Data extracted from a collection
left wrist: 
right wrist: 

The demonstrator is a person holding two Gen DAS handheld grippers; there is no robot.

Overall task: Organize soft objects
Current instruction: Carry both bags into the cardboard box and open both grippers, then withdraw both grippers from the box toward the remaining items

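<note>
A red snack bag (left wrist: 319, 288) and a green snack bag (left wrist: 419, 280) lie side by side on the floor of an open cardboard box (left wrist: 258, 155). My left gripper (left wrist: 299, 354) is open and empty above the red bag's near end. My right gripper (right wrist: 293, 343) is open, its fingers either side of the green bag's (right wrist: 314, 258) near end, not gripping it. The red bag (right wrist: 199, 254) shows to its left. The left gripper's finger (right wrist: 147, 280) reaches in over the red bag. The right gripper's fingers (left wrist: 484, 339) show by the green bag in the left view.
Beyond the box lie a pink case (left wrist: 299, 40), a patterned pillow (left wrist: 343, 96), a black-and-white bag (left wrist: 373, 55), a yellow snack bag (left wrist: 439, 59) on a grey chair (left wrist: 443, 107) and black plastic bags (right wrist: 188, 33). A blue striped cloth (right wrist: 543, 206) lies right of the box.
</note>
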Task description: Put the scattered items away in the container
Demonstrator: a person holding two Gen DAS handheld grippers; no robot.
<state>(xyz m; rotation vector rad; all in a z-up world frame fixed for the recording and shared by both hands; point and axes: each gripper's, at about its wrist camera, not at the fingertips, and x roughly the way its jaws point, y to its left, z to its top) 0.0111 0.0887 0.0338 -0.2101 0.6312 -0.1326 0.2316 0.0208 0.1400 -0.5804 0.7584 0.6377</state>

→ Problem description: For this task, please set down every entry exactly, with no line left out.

→ Answer:
left wrist: 
right wrist: 

The demonstrator is a person holding two Gen DAS handheld grippers; there is no robot.

Overall task: Organize soft objects
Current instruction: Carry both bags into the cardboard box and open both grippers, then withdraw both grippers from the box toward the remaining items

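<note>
A red snack bag (left wrist: 319, 288) and a green snack bag (left wrist: 419, 280) lie side by side on the floor of an open cardboard box (left wrist: 258, 155). My left gripper (left wrist: 299, 354) is open and empty above the red bag's near end. My right gripper (right wrist: 293, 343) is open, its fingers either side of the green bag's (right wrist: 314, 258) near end, not gripping it. The red bag (right wrist: 199, 254) shows to its left. The left gripper's finger (right wrist: 147, 280) reaches in over the red bag. The right gripper's fingers (left wrist: 484, 339) show by the green bag in the left view.
Beyond the box lie a pink case (left wrist: 299, 40), a patterned pillow (left wrist: 343, 96), a black-and-white bag (left wrist: 373, 55), a yellow snack bag (left wrist: 439, 59) on a grey chair (left wrist: 443, 107) and black plastic bags (right wrist: 188, 33). A blue striped cloth (right wrist: 543, 206) lies right of the box.
</note>
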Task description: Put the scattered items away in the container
Demonstrator: a person holding two Gen DAS handheld grippers; no robot.
<state>(xyz m; rotation vector rad; all in a z-up world frame fixed for the recording and shared by both hands; point and axes: each gripper's, at about its wrist camera, not at the fingertips, and x roughly the way its jaws point, y to its left, z to its top) 0.0111 0.0887 0.0338 -0.2101 0.6312 -0.1326 0.2316 0.0208 0.1400 -0.5804 0.7584 0.6377</state>

The required response has been given in full.